God intends for us to experience deep wonder in our walk with Him. We are rested and invigorated when we marvel – firmly recognising that our little life is led by the Hand of an infinite God.
PRESENCE
Finally, true rest comes when we are aware of God’s presence with us.
Whether we are numb to it or have forgotten – we all have an innate, heartfelt need for God. We want to feel His love, taste His goodness firsthand and hear His voice for ourselves.
True rest comes when we are aware of God’s presence with us.
In the Bible, “Jehovah Shammah” (Ezekiel 48:35) was used to name the city in Ezekiel’s final vision, in which God was to be eternally present. And in the Great Commission (Matthew 28:16-20), Jesus assures his disciples of His presence to the very end of the age as bring the Gospel to the nations.

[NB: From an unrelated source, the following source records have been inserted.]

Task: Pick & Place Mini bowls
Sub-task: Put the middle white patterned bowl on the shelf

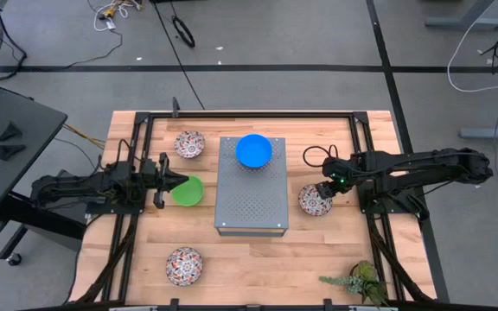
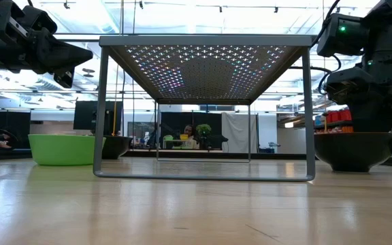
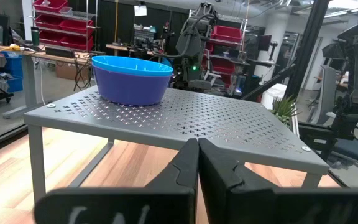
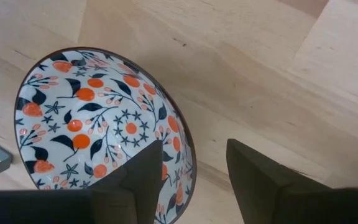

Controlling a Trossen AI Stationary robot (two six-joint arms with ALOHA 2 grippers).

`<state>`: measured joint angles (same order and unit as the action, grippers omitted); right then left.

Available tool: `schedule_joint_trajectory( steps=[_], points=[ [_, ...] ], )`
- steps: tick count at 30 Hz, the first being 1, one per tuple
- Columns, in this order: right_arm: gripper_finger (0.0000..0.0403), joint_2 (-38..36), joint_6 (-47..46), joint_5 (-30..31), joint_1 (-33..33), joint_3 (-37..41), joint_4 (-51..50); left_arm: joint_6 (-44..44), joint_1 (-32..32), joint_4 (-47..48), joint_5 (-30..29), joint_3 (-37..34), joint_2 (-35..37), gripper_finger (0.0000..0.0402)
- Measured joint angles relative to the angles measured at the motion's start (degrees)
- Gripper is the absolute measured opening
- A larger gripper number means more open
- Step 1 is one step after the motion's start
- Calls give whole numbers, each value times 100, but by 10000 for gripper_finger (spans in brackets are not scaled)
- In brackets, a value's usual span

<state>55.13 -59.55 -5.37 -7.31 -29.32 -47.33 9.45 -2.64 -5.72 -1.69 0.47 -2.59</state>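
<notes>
A bright blue bowl (image 1: pixel 254 150) (image 3: pixel 132 79) stands on top of the grey perforated box (image 1: pixel 251 199). The green bowl (image 1: pixel 188 192) (image 2: pixel 65 149) rests on the table left of the box. Three floral bowls sit on the table: far left (image 1: pixel 189 144), near left (image 1: pixel 184 266) and right of the box (image 1: pixel 315 201) (image 4: pixel 98 118). My left gripper (image 1: pixel 173 180) (image 3: pixel 197 168) is shut, raised above the green bowl's left edge and pointing at the box. My right gripper (image 1: pixel 326 187) (image 4: pixel 194 180) is open and points down over the right floral bowl, one finger (image 4: pixel 138 180) inside its rim and one (image 4: pixel 263 180) outside. No navy bowl is in view.
The box stands on thin legs (image 2: pixel 99 109) mid-table with open space beneath. A small potted plant (image 1: pixel 359 279) sits at the near right corner. A black frame (image 1: pixel 249 113) borders the wooden table. Bare wood lies near the box's front edge.
</notes>
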Motion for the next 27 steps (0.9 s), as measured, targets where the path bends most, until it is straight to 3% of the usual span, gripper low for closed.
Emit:
schedule_joint_trajectory(
  steps=[16, 27],
  points=[
    [173, 0, -149, -24, 0, 0, 0, 0, -2, 0, 1, 0, 0, 14],
    [115, 2, -149, -85, 0, 0, 2, 0, -1, 0, -1, 0, -2, 14]
  ],
)
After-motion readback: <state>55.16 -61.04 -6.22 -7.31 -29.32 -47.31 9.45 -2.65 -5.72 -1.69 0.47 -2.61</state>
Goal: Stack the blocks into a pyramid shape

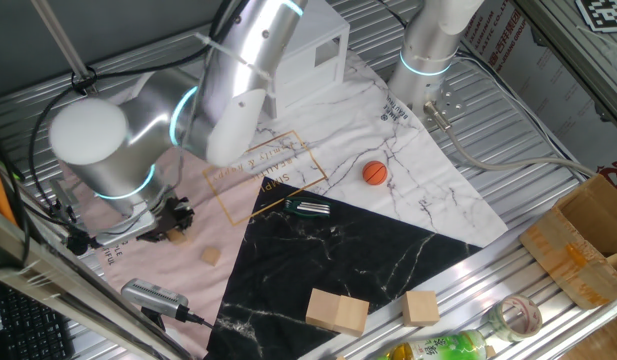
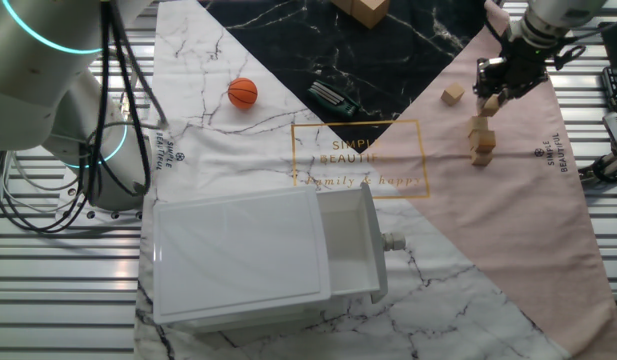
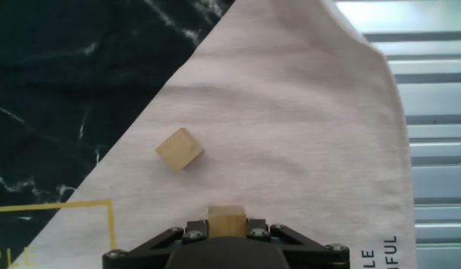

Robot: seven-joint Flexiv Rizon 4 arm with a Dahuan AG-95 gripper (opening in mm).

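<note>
In the one fixed view, going left to right, the gripper (image 1: 174, 222) hangs low over the pink part of the cloth (image 1: 138, 262) near the cloth's left edge, pinching a small tan block (image 1: 177, 236) between its fingers. A loose block (image 1: 210, 256) lies on the pink just to its right, close to the seam with the black marble panel. Farther right, a dark clip-like tool (image 1: 308, 208) lies at the top corner of the black panel, and the orange ball (image 1: 375, 173) sits on the white marbled part. Two larger pale wooden blocks (image 1: 337, 310) (image 1: 421, 307) rest near the front edge of the black panel, and a white drawer box (image 1: 310, 60) stands at the far edge of the cloth.

The hand view shows the held block (image 3: 227, 219) gripped squarely between the jaws, with the loose block (image 3: 179, 149) apart from it on the pink cloth (tilted cornerwise to the camera).

In the other fixed view, a short row of blocks (image 2: 480, 140) lies on the pink area just below the gripper (image 2: 500, 96); how many are in the row, or whether any are stacked, cannot be told from here. The loose block (image 2: 452, 94) lies to the left of the gripper.
</note>
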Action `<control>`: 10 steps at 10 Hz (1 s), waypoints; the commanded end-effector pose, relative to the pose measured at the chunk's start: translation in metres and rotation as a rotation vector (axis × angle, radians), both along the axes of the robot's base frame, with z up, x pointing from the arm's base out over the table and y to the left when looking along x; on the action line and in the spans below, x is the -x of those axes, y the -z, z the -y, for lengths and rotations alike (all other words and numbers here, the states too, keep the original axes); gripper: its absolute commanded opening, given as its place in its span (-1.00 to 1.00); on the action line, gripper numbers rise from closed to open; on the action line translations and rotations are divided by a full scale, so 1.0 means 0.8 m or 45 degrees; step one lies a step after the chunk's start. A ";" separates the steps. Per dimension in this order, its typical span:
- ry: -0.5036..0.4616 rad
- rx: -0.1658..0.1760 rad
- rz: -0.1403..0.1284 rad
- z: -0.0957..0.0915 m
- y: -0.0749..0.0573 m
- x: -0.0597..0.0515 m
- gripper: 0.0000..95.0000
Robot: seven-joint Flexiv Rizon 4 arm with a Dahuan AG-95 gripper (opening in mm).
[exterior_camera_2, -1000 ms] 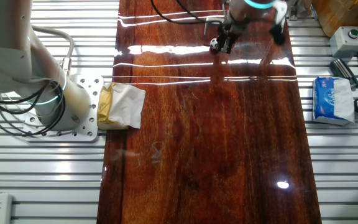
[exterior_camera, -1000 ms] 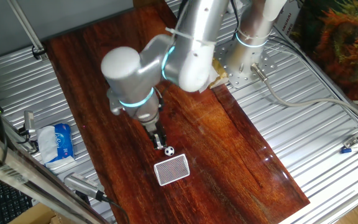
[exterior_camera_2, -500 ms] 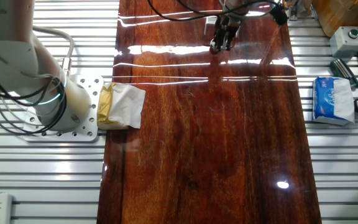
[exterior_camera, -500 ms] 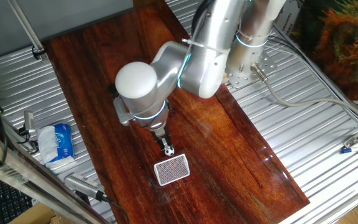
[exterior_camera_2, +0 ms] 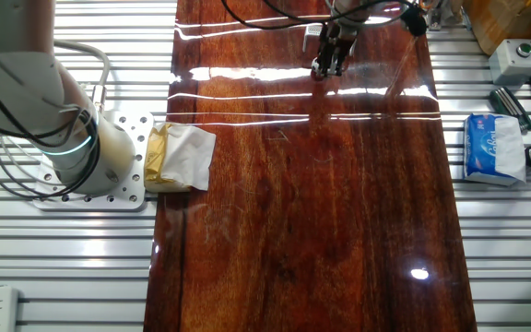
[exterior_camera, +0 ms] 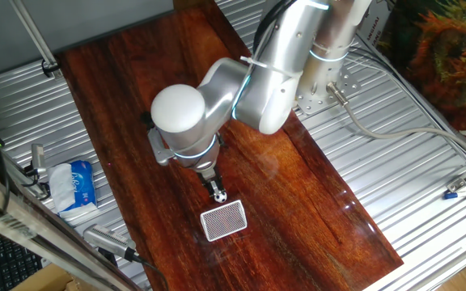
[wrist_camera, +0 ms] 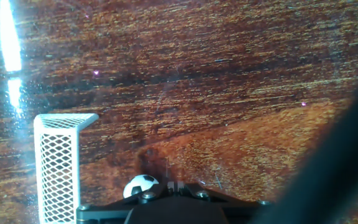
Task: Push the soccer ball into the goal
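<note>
Dark red wood grain covers the worktop [exterior_camera: 298, 194], and on it the tiny soccer ball [exterior_camera: 219, 195] sits right at the tip of the pincer [exterior_camera: 216, 190] — its fingers look drawn together, touching or nearly touching the ball. The goal [exterior_camera: 223, 220] lies just beyond the ball toward the near edge, a white frame with grey mesh; in the hand view the ball [wrist_camera: 141, 186] rests just right of the goal [wrist_camera: 56, 168], outside the frame. A blue-and-white tissue packet [exterior_camera: 76, 184] lies off the wood on the left — well apart from both.
</note>
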State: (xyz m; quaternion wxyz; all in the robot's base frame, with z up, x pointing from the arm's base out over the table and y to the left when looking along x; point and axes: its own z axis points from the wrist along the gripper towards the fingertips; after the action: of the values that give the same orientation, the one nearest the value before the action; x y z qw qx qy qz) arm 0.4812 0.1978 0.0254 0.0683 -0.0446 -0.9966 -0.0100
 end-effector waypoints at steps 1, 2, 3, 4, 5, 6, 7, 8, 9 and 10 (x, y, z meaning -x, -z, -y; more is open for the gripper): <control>-0.002 0.001 0.003 -0.001 -0.001 0.001 -1.00; -0.002 -0.002 0.003 -0.001 -0.001 0.001 -1.00; -0.031 -0.008 0.001 -0.001 -0.001 0.001 -1.00; -0.054 -0.004 0.003 -0.001 -0.001 0.001 -1.00; -0.183 0.062 0.015 -0.001 -0.001 0.001 -1.00; -0.257 0.071 0.022 -0.001 -0.001 0.001 -1.00; -0.286 0.068 0.027 -0.001 -0.001 0.001 -1.00; -0.410 0.050 0.032 -0.001 -0.001 0.001 -1.00; -0.485 0.039 0.031 -0.001 -0.001 0.001 -1.00; -0.524 0.026 0.032 -0.001 -0.001 0.001 -1.00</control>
State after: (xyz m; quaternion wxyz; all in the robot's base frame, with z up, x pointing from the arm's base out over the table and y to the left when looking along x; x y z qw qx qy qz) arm 0.4802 0.1977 0.0258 0.0577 0.1110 -0.9920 0.0150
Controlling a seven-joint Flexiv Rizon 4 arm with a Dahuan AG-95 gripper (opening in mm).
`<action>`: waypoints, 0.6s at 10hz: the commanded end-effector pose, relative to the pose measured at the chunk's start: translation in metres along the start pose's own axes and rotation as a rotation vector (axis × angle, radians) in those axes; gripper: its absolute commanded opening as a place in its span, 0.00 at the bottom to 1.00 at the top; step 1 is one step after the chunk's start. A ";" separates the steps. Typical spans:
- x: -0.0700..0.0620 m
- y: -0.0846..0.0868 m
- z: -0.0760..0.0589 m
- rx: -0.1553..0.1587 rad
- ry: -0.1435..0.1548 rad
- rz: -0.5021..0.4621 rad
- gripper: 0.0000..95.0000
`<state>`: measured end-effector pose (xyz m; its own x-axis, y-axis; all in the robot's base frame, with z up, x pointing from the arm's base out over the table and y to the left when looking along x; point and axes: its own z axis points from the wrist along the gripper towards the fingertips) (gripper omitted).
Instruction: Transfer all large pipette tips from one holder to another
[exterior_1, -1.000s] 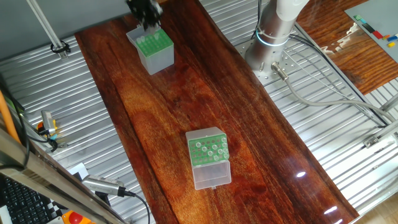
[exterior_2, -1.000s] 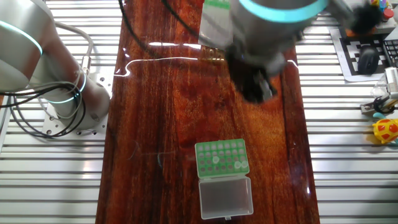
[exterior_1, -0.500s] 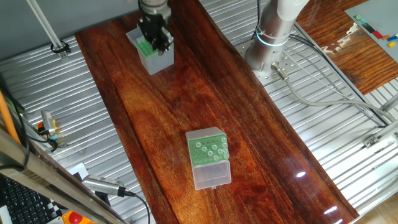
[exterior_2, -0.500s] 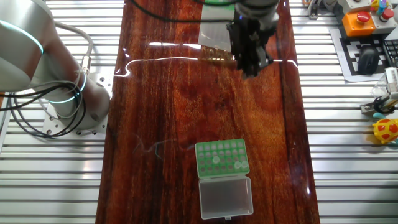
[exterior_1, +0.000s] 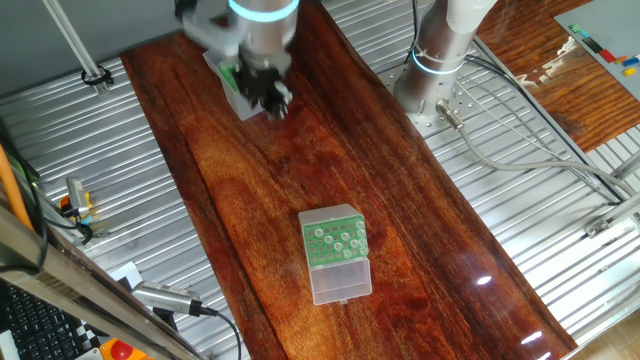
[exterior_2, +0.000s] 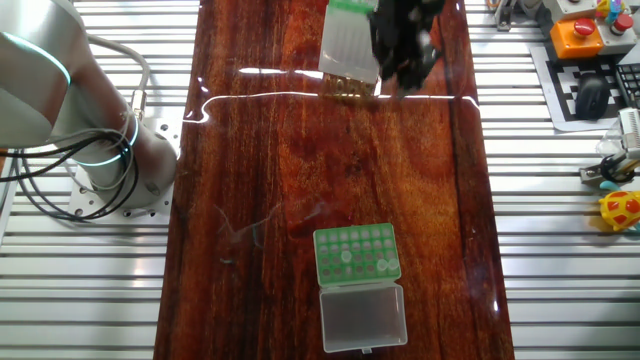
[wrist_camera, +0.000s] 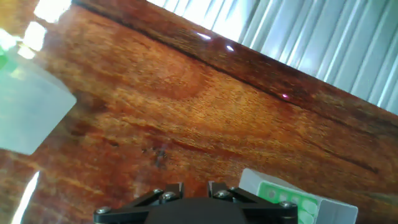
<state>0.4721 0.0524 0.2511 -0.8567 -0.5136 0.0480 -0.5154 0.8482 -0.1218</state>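
The claw (exterior_1: 268, 92) hangs just beside the tall whitish box (exterior_2: 348, 45) at the far end of the table (exterior_1: 300, 170), blurred; whether it is clenched or holds anything cannot be told. The pipette tips (exterior_1: 338, 238) stand in the low green rack (exterior_2: 356, 254), well apart, lid open.

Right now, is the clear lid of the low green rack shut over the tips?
No. In the other fixed view the clear lid lies folded open flat beside the low green rack, leaving its grid of holes uncovered.
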 end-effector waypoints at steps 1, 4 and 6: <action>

We all have an innate need for something profoundly higher in our lives, and nothing is more desirable – more soul-sating – than the very presence of God.
Have you encountered it?
Isn’t it amazing how God is able to reach through the mess and muddle, and meet you where you are?
Whenever I go to Him, the God I know embraces me in the dirt and says, “My child, I am here.”
In a frantic life, He calls me to a pause. He blows the dust from my eyes, that I might see the world His way, delighting in the beauty amidst brokenness – knowing Him as Father.
And as I wonder at His glorious works, my eyes are further opened to a majestic tapestry He is weaving – one which He lets me be a part of!
And while I marvel at the privilege, He graces me with His presence. Each time I have to face the darkness in my life, I know Jesus waits for me with love and compassion in his eyes.
“I will give you rest, and so, so much more,” is what He says to me.